━━ THE INPUT
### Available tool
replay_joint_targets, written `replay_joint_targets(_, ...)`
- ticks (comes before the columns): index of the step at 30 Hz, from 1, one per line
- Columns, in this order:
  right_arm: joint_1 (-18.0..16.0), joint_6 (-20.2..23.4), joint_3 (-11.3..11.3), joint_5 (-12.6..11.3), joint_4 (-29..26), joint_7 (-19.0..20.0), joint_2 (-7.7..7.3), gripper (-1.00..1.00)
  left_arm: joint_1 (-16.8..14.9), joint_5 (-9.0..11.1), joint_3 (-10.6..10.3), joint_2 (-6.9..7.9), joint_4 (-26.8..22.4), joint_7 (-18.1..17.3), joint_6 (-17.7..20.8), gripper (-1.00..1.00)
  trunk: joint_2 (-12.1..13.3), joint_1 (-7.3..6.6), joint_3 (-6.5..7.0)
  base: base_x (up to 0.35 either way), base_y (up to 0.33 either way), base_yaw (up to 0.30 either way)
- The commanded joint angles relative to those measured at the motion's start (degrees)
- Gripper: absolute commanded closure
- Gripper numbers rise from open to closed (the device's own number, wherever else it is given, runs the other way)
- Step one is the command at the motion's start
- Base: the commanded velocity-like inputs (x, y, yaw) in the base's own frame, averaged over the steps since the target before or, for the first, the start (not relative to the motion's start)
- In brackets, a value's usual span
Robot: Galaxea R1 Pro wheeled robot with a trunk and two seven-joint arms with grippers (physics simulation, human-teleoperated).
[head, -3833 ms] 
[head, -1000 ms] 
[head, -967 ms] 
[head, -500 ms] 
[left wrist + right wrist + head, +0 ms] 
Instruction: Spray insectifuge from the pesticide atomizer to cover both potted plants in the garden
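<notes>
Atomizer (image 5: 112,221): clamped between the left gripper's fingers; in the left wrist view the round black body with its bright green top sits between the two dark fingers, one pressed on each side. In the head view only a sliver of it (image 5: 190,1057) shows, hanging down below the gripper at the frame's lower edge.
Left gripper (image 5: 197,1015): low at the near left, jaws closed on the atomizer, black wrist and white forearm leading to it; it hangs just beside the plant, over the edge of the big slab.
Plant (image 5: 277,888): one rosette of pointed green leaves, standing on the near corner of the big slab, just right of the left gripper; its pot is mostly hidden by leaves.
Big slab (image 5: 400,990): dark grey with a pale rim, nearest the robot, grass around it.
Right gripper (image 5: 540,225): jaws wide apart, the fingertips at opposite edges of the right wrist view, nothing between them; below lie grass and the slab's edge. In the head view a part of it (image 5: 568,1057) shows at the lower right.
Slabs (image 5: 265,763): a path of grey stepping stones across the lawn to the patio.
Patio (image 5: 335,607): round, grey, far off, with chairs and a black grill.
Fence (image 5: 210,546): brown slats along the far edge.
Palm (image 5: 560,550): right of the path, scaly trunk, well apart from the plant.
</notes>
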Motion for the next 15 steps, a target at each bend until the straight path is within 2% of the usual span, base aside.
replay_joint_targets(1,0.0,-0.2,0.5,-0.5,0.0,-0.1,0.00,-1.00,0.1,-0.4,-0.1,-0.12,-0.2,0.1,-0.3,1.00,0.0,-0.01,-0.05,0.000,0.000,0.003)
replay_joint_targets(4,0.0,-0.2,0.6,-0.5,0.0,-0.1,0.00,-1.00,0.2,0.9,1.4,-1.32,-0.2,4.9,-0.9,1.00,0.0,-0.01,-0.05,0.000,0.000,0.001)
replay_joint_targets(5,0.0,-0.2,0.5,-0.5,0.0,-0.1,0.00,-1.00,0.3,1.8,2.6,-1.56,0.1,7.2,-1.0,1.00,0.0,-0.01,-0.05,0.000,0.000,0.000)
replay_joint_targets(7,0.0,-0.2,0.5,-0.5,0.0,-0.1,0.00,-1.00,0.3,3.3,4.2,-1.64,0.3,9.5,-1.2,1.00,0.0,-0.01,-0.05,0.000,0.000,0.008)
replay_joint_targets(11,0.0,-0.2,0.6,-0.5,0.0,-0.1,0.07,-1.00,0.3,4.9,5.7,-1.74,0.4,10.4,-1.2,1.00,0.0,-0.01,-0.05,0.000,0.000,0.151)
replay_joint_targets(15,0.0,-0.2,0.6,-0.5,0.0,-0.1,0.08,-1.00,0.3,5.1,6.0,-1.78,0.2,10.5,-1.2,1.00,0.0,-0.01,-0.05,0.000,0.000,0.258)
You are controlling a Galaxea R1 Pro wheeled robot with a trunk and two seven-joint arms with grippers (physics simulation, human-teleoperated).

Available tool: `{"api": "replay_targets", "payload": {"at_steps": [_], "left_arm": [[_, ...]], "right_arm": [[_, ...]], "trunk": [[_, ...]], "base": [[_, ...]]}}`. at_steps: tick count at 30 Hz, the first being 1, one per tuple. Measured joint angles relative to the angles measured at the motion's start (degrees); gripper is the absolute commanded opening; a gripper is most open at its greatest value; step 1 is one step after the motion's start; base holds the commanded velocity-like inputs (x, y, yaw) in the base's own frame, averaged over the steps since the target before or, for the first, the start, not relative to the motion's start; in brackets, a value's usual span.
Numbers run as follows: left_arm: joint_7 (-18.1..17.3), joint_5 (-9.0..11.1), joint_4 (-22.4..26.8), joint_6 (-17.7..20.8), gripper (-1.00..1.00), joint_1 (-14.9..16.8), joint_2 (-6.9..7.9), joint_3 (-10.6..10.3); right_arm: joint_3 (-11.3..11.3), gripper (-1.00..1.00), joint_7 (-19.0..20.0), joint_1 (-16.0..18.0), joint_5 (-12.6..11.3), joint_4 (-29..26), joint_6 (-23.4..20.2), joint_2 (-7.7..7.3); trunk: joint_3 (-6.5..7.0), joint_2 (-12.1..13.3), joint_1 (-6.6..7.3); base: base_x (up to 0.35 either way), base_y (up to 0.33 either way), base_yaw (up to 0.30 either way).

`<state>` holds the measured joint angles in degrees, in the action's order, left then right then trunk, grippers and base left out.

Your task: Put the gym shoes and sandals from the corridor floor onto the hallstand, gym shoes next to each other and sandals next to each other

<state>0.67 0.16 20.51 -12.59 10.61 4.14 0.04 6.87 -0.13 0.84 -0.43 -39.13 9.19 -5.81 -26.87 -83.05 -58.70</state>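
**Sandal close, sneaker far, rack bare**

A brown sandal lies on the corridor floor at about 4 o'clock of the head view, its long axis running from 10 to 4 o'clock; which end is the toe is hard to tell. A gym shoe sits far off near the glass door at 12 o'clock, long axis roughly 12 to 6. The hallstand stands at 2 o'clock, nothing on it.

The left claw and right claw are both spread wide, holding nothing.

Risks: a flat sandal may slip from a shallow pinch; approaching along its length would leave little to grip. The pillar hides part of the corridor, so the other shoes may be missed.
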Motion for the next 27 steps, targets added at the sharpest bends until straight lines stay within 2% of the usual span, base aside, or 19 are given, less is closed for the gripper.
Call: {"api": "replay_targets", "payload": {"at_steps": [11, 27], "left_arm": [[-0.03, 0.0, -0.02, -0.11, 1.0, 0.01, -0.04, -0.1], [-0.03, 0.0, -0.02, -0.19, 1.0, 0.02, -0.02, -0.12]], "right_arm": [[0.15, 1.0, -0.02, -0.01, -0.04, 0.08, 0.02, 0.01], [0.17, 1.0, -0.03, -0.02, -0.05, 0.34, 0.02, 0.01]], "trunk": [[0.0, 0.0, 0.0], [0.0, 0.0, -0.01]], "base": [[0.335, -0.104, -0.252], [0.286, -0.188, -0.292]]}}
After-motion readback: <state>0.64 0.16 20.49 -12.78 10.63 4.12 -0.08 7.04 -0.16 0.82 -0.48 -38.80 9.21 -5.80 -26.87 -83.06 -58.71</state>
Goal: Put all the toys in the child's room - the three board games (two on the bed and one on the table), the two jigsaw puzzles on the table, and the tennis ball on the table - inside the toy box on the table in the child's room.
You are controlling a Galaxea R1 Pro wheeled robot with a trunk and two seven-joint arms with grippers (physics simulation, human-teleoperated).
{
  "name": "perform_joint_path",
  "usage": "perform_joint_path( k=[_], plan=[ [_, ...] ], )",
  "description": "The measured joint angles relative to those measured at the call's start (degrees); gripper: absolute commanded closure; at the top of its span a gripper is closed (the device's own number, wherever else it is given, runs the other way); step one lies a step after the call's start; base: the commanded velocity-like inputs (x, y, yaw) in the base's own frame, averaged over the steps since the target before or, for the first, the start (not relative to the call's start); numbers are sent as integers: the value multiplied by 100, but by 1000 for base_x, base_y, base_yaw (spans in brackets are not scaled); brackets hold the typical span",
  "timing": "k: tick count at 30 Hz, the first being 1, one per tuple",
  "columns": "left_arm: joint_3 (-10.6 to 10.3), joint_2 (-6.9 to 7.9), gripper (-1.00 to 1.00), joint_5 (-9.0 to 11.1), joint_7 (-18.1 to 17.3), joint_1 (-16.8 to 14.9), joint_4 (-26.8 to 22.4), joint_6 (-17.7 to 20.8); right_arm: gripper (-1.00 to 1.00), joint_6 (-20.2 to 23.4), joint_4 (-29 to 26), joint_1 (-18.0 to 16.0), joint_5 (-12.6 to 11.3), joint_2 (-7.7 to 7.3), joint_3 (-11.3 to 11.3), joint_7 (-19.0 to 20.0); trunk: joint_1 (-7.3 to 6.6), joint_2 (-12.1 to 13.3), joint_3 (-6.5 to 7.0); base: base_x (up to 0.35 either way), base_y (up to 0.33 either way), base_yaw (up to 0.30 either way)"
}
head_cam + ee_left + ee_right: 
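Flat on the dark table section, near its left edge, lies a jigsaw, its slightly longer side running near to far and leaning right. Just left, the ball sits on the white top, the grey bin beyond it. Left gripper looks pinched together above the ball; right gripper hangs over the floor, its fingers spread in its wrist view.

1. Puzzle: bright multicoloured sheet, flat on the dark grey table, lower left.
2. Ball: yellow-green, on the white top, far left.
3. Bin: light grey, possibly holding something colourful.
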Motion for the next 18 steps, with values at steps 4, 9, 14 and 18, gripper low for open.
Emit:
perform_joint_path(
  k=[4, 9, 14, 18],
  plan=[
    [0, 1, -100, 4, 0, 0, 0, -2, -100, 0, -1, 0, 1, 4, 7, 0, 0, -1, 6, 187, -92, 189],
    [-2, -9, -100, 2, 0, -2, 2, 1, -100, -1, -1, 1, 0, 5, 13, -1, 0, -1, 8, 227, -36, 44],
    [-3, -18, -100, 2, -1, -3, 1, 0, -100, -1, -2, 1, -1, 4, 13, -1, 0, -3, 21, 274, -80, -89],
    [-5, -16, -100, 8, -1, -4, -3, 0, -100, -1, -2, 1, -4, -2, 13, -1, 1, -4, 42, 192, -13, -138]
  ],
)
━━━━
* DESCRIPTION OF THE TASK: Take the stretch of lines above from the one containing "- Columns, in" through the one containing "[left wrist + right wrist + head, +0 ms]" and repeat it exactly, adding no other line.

* THE COMPLETED TASK:
- Columns, in this order:
  right_arm: joint_1 (-18.0..16.0), joint_6 (-20.2..23.4), joint_3 (-11.3..11.3), joint_5 (-12.6..11.3), joint_4 (-29..26), joint_7 (-19.0..20.0), joint_2 (-7.7..7.3), gripper (-1.00..1.00)
  left_arm: joint_1 (-16.8..14.9), joint_5 (-9.0..11.1), joint_3 (-10.6..10.3), joint_2 (-6.9..7.9), joint_4 (-26.8..22.4), joint_7 (-18.1..17.3), joint_6 (-17.7..20.8), gripper (-1.00..1.00)
  trunk: joint_2 (-12.1..13.3), joint_1 (-7.3..6.6), joint_3 (-6.5..7.0)
  base: base_x (up to 0.35 either way), base_y (up to 0.33 either way), base_yaw (up to 0.30 either way)
- The commanded joint angles relative to those measured at the motion's start (degrees)
- Gripper: absolute commanded closure
- Gripper numbers rise from open to closed (the device's own number, wherever else it is given, runs the other way)
- Step one is the command at the motion's start
- Base: the commanded velocity-like inputs (x, y, yaw) in the base's own frame, averaged over the steps since the target before or, for the first, the start (not relative to the motion's start)
- In brackets, a value's usual span
Robot: Galaxea R1 Pro wheeled robot with a trunk and two seven-joint arms with grippers (physics simulation, human-teleoperated).
[head, -3833 ms] 
[head, -1000 ms] 
[head, -967 ms] 
[head, -500 ms] 
[left wrist + right wrist + head, +0 ms] 

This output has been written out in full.